__Work request__:
Please set down, unchanged, each line from the one with "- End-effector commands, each" to the final line of the data below, both included. Drop the pictures.

__Dataset content__:
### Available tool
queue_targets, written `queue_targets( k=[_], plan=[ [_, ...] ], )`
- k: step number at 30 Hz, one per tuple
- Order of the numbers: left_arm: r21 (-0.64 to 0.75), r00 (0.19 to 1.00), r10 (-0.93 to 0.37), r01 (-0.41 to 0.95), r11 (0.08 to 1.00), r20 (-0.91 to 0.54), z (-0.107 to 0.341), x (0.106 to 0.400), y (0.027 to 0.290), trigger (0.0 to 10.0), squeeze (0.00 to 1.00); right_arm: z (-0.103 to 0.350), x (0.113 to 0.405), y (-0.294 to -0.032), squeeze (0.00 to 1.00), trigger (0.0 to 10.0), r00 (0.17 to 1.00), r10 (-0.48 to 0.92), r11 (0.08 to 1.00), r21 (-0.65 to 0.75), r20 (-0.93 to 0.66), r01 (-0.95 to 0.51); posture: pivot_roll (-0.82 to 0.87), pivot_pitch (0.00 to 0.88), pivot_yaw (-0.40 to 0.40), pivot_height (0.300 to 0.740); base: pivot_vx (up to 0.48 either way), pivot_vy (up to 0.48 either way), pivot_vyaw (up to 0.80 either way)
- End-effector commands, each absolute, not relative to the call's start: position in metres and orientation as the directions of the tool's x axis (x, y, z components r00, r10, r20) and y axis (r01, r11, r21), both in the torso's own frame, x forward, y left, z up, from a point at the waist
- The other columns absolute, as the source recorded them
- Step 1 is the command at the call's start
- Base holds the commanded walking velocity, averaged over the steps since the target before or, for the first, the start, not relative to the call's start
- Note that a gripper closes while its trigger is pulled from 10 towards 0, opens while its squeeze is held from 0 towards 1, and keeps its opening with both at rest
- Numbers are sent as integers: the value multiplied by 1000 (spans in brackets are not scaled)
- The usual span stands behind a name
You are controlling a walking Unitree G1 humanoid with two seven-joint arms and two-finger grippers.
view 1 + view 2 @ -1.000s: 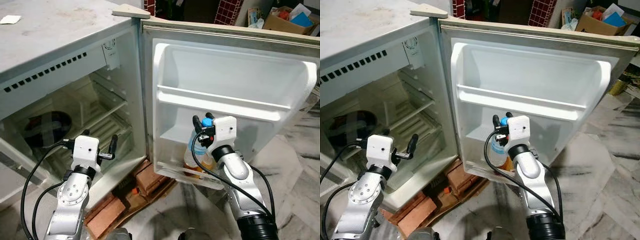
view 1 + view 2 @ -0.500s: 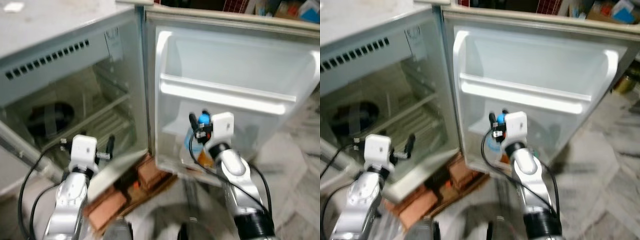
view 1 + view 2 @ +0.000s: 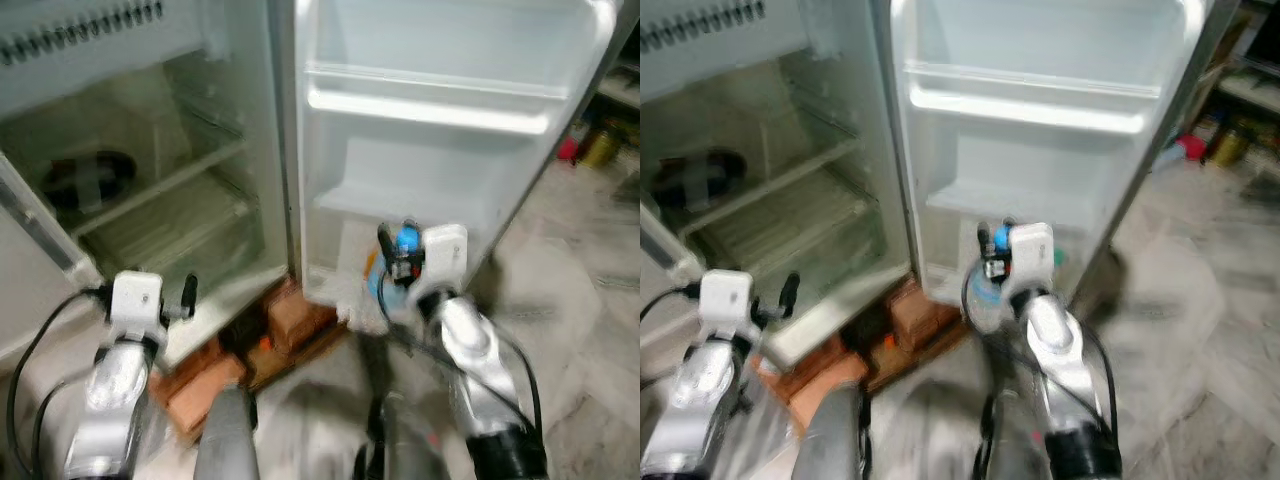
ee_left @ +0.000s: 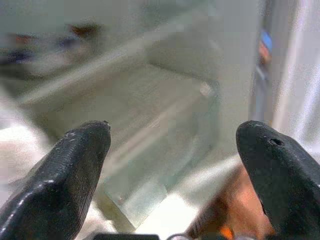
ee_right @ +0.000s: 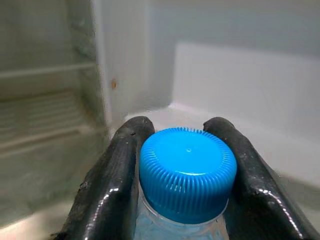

__Response to this task__:
- End-effector commands, each absolute, not relative to the call's start: position in metres and orientation as the directions of the tool's x axis (x, y, z components r00, r10, r20) and y axis (r01, r11, r21), both in the torso's own frame, x forward, y left, z up, from a point at the waist
- The other columns absolute, as the source recorded them
- Step 1 is the command at the call's start
- Base holds the commanded walking velocity, averaged over the steps since the target before or, for the first, the start, not relative to the call's start
- Note that a gripper closes while its trigger is pulled from 10 towards 0, opens while its squeeze is held from 0 towards 1, and keeps its opening with both at rest
- Numbers are sent as integers: the value multiplied by 1000 (spans in brackets are not scaled)
- The usual span stands behind a name
You are controlling a walking Unitree G1 humanoid with two seven-joint arms and two-finger grippers.
view 1 + view 2 @ -1.000s: 
view 1 + view 2 @ -0.500s: 
view 1 + view 2 @ +0.000s: 
ee_left @ +0.000s: 
ee_right @ +0.000s: 

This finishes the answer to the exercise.